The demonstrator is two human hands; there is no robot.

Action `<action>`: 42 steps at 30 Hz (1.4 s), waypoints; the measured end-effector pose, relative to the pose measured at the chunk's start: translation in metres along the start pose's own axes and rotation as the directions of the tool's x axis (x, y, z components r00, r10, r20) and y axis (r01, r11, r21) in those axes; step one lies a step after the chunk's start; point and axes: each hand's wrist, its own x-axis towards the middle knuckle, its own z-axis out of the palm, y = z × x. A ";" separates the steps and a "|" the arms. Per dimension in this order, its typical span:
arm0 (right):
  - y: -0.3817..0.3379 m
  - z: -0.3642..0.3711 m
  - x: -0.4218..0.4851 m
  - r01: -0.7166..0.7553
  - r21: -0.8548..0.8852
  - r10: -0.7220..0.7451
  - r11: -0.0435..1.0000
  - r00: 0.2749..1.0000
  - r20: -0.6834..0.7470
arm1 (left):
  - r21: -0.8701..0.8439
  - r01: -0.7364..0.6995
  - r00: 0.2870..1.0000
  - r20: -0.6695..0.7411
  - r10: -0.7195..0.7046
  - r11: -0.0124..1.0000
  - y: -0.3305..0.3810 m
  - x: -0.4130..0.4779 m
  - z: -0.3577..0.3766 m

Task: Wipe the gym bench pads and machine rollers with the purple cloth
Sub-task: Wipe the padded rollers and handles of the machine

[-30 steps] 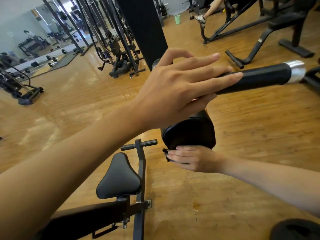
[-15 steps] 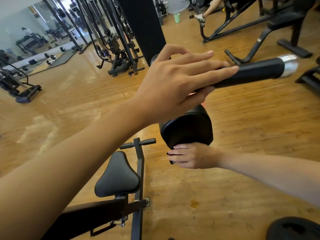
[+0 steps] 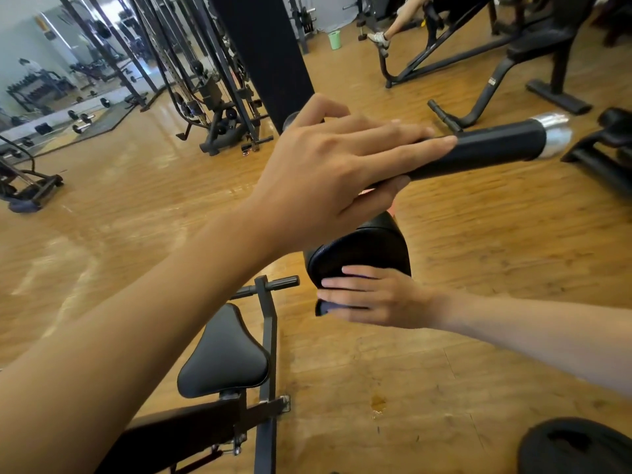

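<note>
A person cleans equipment on a gym's wooden floor (image 3: 478, 254), with a mirror (image 3: 41, 66) and a cable machine (image 3: 215, 97) toward its far left edge. At lower centre, a black seat pad (image 3: 222, 354) sits on its frame. Above it the left hand (image 3: 328, 172) clamps a black bar (image 3: 489, 148), fingers stretched along the top and thumb tucked beneath, short of the chrome end cap (image 3: 555, 133). Below, and apart from it, the right hand (image 3: 379, 297) lies flat with fingers straight, pressing the purple cloth (image 3: 325, 307) against the near face of a black roller pad (image 3: 362, 244). Only a dark fold of cloth shows past the fingertips. A weight plate (image 3: 574, 446) lies on the floor at near right.
</note>
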 end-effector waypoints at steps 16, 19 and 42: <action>0.006 -0.005 -0.018 0.000 0.009 0.000 1.000 0.999 0.039 | 0.007 -0.002 1.000 -0.020 0.002 1.000 0.002 0.001 0.003; -0.002 0.008 -0.049 0.150 0.002 -0.145 0.989 0.948 0.283 | 0.002 0.013 1.000 -0.001 -0.013 1.000 0.001 0.002 0.003; 0.012 -0.024 -0.082 -0.088 0.061 0.074 0.994 0.977 0.202 | 0.004 -0.001 1.000 -0.029 0.001 1.000 -0.002 0.008 0.009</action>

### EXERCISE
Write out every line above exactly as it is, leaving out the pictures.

### WRITTEN RESPONSE
The demonstrator is two human hands; there is no robot.

Action `<action>`: 42 steps at 30 Hz (1.4 s), waypoints; the measured end-effector pose, relative to the pose measured at the chunk's start: translation in metres along the start pose's own axes and rotation as the directions of the tool's x axis (x, y, z components r00, r10, r20) and y axis (r01, r11, r21) in those axes; step one lies a step after the chunk's start; point and axes: each hand's wrist, its own x-axis towards the middle knuckle, its own z-axis out of the palm, y = z × x. A ";" separates the steps and a "|" the arms. Per dimension in this order, its typical span:
arm0 (right):
  - y: -0.3817..0.3379 m
  - z: -0.3642..0.3711 m
  - x: -0.4218..0.4851 m
  - r01: -0.7166..0.7553
  - r21: -0.8548..0.8852
  - r10: -0.7220..0.7451
  - r11: -0.0435..1.0000
  - r00: 0.2749..1.0000
  - r20: -0.6834..0.7470
arm1 (left):
  - r21: -0.8701..0.8439
  - r01: -0.7364..0.6995
  - r00: 0.2870..1.0000
  - r20: -0.6695..0.7411
  - r10: -0.7195..0.7046
  - r11: -0.0124..1.0000
  - y: -0.3305..0.3810 m
  - x: -0.4130..0.4779 m
  - z: -0.3577..0.3766 m

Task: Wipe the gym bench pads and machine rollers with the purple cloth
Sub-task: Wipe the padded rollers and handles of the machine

[-30 steps] 
[-15 steps] 
[+0 steps] 

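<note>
A person cleans equipment on a gym's wooden floor (image 3: 478, 254), with a mirror (image 3: 41, 66) and a cable machine (image 3: 215, 97) toward its far left edge. At lower centre, a black seat pad (image 3: 222, 354) sits on its frame. Above it the left hand (image 3: 328, 172) clamps a black bar (image 3: 489, 148), fingers stretched along the top and thumb tucked beneath, short of the chrome end cap (image 3: 555, 133). Below, and apart from it, the right hand (image 3: 379, 297) lies flat with fingers straight, pressing the purple cloth (image 3: 325, 307) against the near face of a black roller pad (image 3: 362, 244). Only a dark fold of cloth shows past the fingertips. A weight plate (image 3: 574, 446) lies on the floor at near right.
</note>
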 end-effector waypoints at steps 16, 19 and 42: <action>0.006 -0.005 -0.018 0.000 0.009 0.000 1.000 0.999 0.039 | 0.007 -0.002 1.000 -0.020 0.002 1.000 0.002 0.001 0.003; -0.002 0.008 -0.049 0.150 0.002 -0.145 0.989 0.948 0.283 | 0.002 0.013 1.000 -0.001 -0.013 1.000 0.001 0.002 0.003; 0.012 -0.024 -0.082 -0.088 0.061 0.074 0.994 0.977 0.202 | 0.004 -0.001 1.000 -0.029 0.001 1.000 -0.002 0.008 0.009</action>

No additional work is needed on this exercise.